EXERCISE BRIEF » Copy all the lines of the listing below exactly. Skip the images.

INFORMATION SUPPLIED »
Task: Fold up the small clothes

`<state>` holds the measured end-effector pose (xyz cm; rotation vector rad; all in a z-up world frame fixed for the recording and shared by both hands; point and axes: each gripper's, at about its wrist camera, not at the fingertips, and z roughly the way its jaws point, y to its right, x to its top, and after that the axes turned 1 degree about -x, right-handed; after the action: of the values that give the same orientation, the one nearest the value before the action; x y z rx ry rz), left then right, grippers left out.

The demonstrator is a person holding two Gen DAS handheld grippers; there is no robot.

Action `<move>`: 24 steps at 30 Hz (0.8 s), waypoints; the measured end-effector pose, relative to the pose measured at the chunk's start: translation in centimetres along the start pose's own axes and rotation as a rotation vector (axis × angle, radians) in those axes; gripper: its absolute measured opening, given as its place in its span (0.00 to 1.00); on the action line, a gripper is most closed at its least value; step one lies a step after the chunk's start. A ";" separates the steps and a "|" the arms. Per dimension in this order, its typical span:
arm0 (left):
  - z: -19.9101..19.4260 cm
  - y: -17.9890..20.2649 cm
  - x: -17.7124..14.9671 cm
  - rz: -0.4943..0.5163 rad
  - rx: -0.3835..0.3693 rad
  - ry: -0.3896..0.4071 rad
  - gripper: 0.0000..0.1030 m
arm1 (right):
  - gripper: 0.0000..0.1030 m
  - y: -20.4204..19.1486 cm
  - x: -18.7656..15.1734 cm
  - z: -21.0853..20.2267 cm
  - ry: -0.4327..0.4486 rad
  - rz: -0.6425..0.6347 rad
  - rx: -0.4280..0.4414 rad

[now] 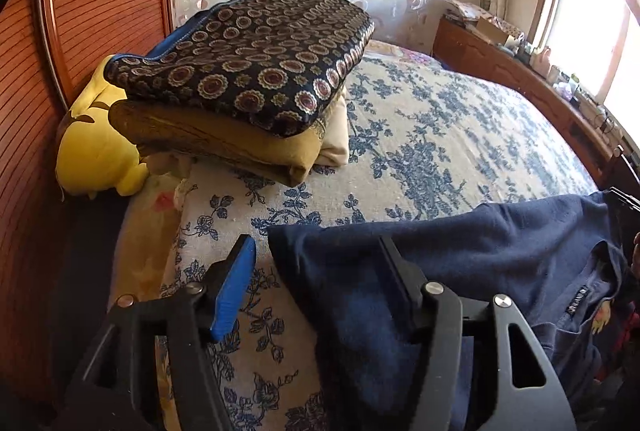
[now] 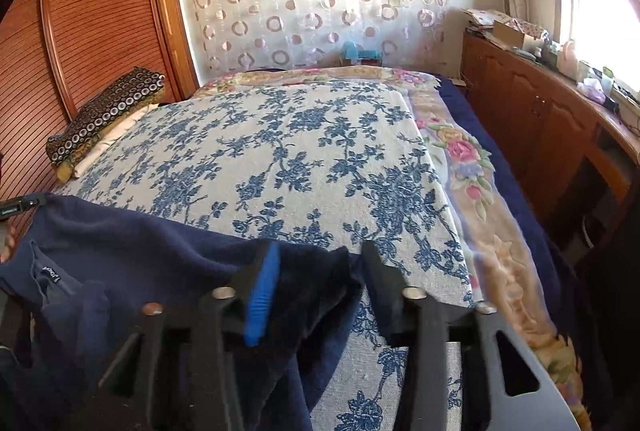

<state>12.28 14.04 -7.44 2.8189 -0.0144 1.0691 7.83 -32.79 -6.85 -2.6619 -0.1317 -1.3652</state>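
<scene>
A navy blue shirt [image 1: 460, 255] lies at the near edge of the bed, its collar label showing at the right. My left gripper [image 1: 316, 271] is open, with the shirt's left edge lying between the fingers and one blue pad [image 1: 234, 291] bare. In the right wrist view the same shirt [image 2: 132, 251] spreads to the left. My right gripper [image 2: 316, 283] is open, with the shirt's right corner lying between its fingers.
The bed has a blue floral cover [image 2: 300, 151]. A stack of folded blankets [image 1: 248, 71] and a yellow plush toy [image 1: 96, 147] sit at the left by the wooden wardrobe [image 1: 80, 11]. A wooden cabinet [image 2: 540, 111] with clutter runs along the right under the window.
</scene>
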 end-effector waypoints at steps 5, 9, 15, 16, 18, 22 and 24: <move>1.0 -0.1 -0.1 -0.011 -0.006 -0.019 0.60 | 0.59 -0.1 -0.5 1.9 -0.070 -0.012 -0.035; 1.3 -0.5 -0.1 -0.030 -0.028 -0.017 0.60 | 0.63 0.7 -0.5 3.1 -0.083 0.031 -0.014; 1.3 -0.1 -0.2 -0.006 -0.016 -0.017 0.50 | 0.65 0.9 -0.3 3.7 -0.081 0.039 0.014; 1.2 0.0 -0.2 -0.008 -0.019 -0.016 0.45 | 0.65 0.9 -0.3 3.6 -0.079 0.040 0.033; 1.1 0.0 -0.3 -0.018 -0.031 -0.018 0.23 | 0.53 0.4 -0.7 3.4 -0.077 0.021 0.060; 0.2 0.8 -0.5 -0.018 -0.050 -0.010 0.13 | 0.16 -0.7 -1.5 2.5 -0.065 -0.029 0.126; -1.9 1.3 -0.6 -0.029 -0.114 0.027 0.12 | 0.15 -1.0 -1.9 1.2 -0.015 -0.018 0.159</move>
<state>10.48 12.97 -6.30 2.6952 -0.0308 1.0645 7.53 -31.63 -9.04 -2.5458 -0.2559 -1.2824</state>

OUTPUT FOR THIS TASK »
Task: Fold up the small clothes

`<state>` holds the measured end-effector pose (xyz cm; rotation vector rad; all in a z-up world frame fixed for the recording and shared by both hands; point and axes: each gripper's, at about its wrist camera, not at the fingertips, and z roughly the way its jaws point, y to its right, x to its top, and after that the axes turned 1 degree about -x, right-handed; after the action: of the values that give the same orientation, the one nearest the value before the action; x y z rx ry rz), left then right, grippers left out.

The demonstrator is a person holding two Gen DAS handheld grippers; there is no robot.

Action `<move>`: 24 steps at 30 Hz (0.8 s), waypoints; the measured end-effector pose, relative to the pose measured at the chunk's start: translation in centimetres along the start pose's own axes and rotation as a rotation vector (axis × angle, radians) in those axes; gripper: its absolute measured opening, given as its place in its span (0.00 to 1.00); on the action line, a gripper is most closed at its least value; step one lies a step after the chunk's start. A ";" separates the steps and a "|" the arms. Per dimension in this order, its typical span:
arm0 (left):
  - z: -19.9101..19.4260 cm
  - y: -17.9890..20.2649 cm
  - x: -17.7124..14.9671 cm
  - rz: -0.4943..0.5163 rad
  - rx: -0.3835..0.3693 rad
  - ry: -0.3896..0.4071 rad
  - gripper: 0.0000..0.1030 m
arm1 (right):
  - gripper: 0.0000..0.1030 m
  - y: -20.4204..19.1486 cm
  - x: -18.7656..15.1734 cm
  - z: -21.0853..20.2267 cm
  - ry: -0.4327..0.4486 rad
  - rz: -0.6425..0.6347 rad
  - rx: -0.4280..0.4414 rad

[now] 
[now] 

<state>12.28 14.04 -7.44 2.8189 -0.0144 1.0691 7.83 -32.79 -6.85 -2.6619 -0.1317 -1.3652</state>
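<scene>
A navy blue shirt [image 1: 460, 255] lies at the near edge of the bed, its collar label showing at the right. My left gripper [image 1: 316, 271] is open, with the shirt's left edge lying between the fingers and one blue pad [image 1: 234, 291] bare. In the right wrist view the same shirt [image 2: 132, 251] spreads to the left. My right gripper [image 2: 316, 283] is open, with the shirt's right corner lying between its fingers.
The bed has a blue floral cover [image 2: 300, 151]. A stack of folded blankets [image 1: 248, 71] and a yellow plush toy [image 1: 96, 147] sit at the left by the wooden wardrobe [image 1: 80, 11]. A wooden cabinet [image 2: 540, 111] with clutter runs along the right under the window.
</scene>
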 end-effector waypoints at steps 5, 9, 15, 16, 18, 22 and 24: <move>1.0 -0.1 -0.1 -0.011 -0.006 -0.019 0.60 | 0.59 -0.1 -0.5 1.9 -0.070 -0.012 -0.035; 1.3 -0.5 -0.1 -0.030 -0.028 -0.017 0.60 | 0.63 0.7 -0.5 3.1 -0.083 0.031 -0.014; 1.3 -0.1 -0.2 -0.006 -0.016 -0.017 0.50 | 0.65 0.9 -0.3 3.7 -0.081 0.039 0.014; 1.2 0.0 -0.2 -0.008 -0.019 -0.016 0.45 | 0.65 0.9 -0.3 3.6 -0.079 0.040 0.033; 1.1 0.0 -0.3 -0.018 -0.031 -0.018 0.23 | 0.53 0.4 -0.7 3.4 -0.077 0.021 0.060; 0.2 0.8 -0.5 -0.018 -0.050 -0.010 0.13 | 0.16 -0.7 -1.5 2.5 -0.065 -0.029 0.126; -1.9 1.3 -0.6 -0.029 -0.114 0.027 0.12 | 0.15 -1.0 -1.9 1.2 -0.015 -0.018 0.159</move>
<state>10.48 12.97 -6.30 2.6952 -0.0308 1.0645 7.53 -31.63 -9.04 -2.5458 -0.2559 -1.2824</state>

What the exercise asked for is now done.